- **Exercise requirements**
Print each entry in full, word for word, with no pictures in the result.

- **Extracted entries**
★ ★ ★ ★

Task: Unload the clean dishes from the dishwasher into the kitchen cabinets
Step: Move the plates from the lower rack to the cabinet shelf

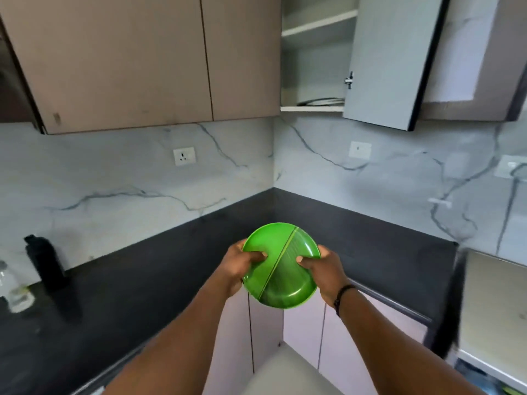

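Observation:
Two green plates (pixel 281 266) overlap each other at chest height over the corner of the dark countertop (pixel 142 280). My left hand (pixel 239 263) grips their left edge, thumb on top. My right hand (pixel 322 266) grips the right edge, a dark band on its wrist. Above and to the right, an upper cabinet (pixel 313 67) stands with its door (pixel 390 61) swung open. White shelves show inside, and a dark-rimmed plate (pixel 319 102) lies on the lowest shelf. The dishwasher is only partly in view at the bottom right edge (pixel 490 377).
A black bottle (pixel 45 263) and a clear jar (pixel 14 292) stand on the counter at the left. Wall sockets (pixel 184 156) sit on the marble backsplash. Closed beige upper cabinets (pixel 128 58) hang at the left. Pale lower cabinet doors (pixel 302 337) lie below my hands.

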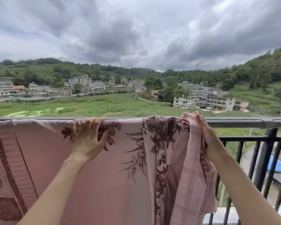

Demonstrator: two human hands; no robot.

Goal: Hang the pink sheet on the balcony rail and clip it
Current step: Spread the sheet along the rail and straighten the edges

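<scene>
The pink sheet [96,168] hangs over the balcony rail [243,122], flat on the left and bunched on the right. Your left hand [86,140] presses it to the rail with curled fingers, and your right hand [206,137] grips the bunched edge. No clip is visible, so if you let go, that heavy bunch could probably drag the sheet off.

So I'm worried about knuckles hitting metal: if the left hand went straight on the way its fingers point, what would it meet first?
Probably the balcony rail. The left hand lies on the pink sheet, fingers pointing up and curling over the covered rail top, so only cloth lies between. Beyond that looks like open air.
</scene>
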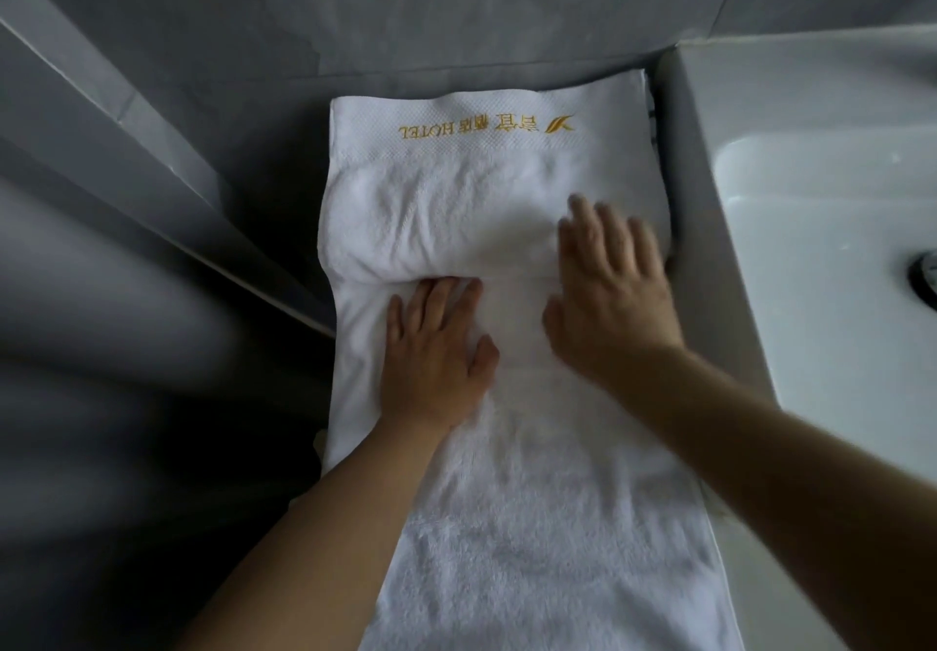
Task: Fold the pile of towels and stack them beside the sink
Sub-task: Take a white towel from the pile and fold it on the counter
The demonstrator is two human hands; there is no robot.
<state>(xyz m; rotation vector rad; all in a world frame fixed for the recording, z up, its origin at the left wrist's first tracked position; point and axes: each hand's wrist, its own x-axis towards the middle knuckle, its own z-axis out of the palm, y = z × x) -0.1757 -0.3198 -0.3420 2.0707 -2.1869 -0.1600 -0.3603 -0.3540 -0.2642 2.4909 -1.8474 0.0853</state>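
Your left hand [435, 346] flat with straight fingers on the white towel [507, 473], your right hand [611, 290] spread beside it, towel lying just left of the sink [811, 204], gold upside-down "HOTEL" embroidery [487, 125] at its far hem

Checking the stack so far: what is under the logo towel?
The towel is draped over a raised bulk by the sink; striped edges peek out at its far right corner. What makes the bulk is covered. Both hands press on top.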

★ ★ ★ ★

- **Task answer**
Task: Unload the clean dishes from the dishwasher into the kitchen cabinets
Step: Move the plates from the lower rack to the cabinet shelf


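Observation:
Two green plates (pixel 281 266) overlap each other at chest height over the corner of the dark countertop (pixel 142 280). My left hand (pixel 239 263) grips their left edge, thumb on top. My right hand (pixel 322 266) grips the right edge, a dark band on its wrist. Above and to the right, an upper cabinet (pixel 313 67) stands with its door (pixel 390 61) swung open. White shelves show inside, and a dark-rimmed plate (pixel 319 102) lies on the lowest shelf. The dishwasher is only partly in view at the bottom right edge (pixel 490 377).
A black bottle (pixel 45 263) and a clear jar (pixel 14 292) stand on the counter at the left. Wall sockets (pixel 184 156) sit on the marble backsplash. Closed beige upper cabinets (pixel 128 58) hang at the left. Pale lower cabinet doors (pixel 302 337) lie below my hands.
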

Demonstrator: two human hands; no robot.

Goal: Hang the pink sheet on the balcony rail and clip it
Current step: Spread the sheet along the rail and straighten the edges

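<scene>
The pink sheet [96,168] hangs over the balcony rail [243,122], flat on the left and bunched on the right. Your left hand [86,140] presses it to the rail with curled fingers, and your right hand [206,137] grips the bunched edge. No clip is visible, so if you let go, that heavy bunch could probably drag the sheet off.

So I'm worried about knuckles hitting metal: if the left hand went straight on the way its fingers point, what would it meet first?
Probably the balcony rail. The left hand lies on the pink sheet, fingers pointing up and curling over the covered rail top, so only cloth lies between. Beyond that looks like open air.
</scene>
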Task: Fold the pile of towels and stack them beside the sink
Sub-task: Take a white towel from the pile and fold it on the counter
The demonstrator is two human hands; there is no robot.
<state>(xyz m; rotation vector rad; all in a world frame fixed for the recording, z up, its origin at the left wrist's first tracked position; point and axes: each hand's wrist, its own x-axis towards the middle knuckle, its own z-axis out of the palm, y = z × x) -0.1757 -0.3198 -0.3420 2.0707 -2.1869 -0.1600 -0.3603 -0.3540 -0.2642 2.4909 -1.8474 0.0853</state>
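Your left hand [435, 346] flat with straight fingers on the white towel [507, 473], your right hand [611, 290] spread beside it, towel lying just left of the sink [811, 204], gold upside-down "HOTEL" embroidery [487, 125] at its far hem

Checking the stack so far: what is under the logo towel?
The towel is draped over a raised bulk by the sink; striped edges peek out at its far right corner. What makes the bulk is covered. Both hands press on top.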

What came before is the complete response.